Wednesday, April 11, 2018

Yoga Hosers

Year 10, Day 101 - 4/11/18 - Movie #2,903

BEFORE: Rescheduled from umm, yesterday, this is the loose sequel to "Tusk", the second in Kevin Smith's Canadian trilogy (third is yet to come) with Johnny Depp and most everyone else carrying over. 


THE PLOT: Two teenage yoga enthusiasts team up with a legendary man-hunter to battle with an evil presence that is threatening their major party plans.

AFTER: It's slightly better and less disgusting than "Tusk", but honestly this is still terrible.  I can't quite decide if it's supposed to be a send-up of comedy/horror films like "Gremlins" and "Ghoulies" or if it's meant to be taken seriously, and is just ill-advised from top to bottom.  The creatures are dumb, the puns are terrible (a yoga instructor with the last name "Bayer" = Yogi Bayer) and the nepotism is even worse. 

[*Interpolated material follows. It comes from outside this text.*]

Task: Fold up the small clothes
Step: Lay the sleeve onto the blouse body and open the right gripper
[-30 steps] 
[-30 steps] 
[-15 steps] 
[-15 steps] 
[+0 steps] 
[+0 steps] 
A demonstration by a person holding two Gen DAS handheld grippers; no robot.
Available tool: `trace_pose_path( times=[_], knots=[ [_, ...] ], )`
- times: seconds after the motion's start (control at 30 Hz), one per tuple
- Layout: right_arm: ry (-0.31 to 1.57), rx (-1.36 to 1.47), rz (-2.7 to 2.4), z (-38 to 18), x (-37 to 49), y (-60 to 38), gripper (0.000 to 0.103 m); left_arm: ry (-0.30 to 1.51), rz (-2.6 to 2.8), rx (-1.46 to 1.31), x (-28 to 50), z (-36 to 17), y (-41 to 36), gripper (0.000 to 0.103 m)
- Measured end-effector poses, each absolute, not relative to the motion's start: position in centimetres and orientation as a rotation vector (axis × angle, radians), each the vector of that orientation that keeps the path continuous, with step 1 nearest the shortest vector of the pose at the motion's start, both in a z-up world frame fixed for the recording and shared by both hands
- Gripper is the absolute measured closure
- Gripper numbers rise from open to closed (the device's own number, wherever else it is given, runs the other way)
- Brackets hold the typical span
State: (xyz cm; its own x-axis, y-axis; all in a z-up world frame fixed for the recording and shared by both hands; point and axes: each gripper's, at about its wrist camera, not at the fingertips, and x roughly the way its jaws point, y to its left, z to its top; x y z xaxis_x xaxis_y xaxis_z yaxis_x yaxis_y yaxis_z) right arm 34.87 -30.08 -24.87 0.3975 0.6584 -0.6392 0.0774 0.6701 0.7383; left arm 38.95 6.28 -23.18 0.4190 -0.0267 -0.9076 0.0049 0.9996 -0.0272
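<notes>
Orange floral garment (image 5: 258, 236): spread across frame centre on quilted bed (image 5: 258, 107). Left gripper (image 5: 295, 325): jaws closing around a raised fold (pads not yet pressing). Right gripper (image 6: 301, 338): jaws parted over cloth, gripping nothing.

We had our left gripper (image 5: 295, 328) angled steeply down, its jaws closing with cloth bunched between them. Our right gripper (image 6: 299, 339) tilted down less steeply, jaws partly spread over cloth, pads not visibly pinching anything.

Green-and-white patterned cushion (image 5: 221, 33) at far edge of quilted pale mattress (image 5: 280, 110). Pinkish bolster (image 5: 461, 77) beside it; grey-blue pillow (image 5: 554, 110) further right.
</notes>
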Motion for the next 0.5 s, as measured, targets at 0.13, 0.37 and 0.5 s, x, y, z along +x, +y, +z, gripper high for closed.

Look, I get that people like to make movies with their friends and family - Kevin Smith and Johnny Depp probably had a lot of fun acting in a movie with their teenage daughters, and wives and ex-wives also played along.  But making your daughter the central character in a movie is not a great idea if she has no experience or ability as an actress, or a singer.  There's a certain kind of blindness involved with being a parent, the blindness that makes you put your kid's scribbled drawings up on the refrigerator, even if they're terrible, because to you, they came from your kid's hand, so they might as well be Picasso paintings.  Maybe Smith should have sprung for a few acting (and singing) lessons before casting his own daughter, or been more aware that he couldn't possibly be an impartial judge of her (lack of) talent. 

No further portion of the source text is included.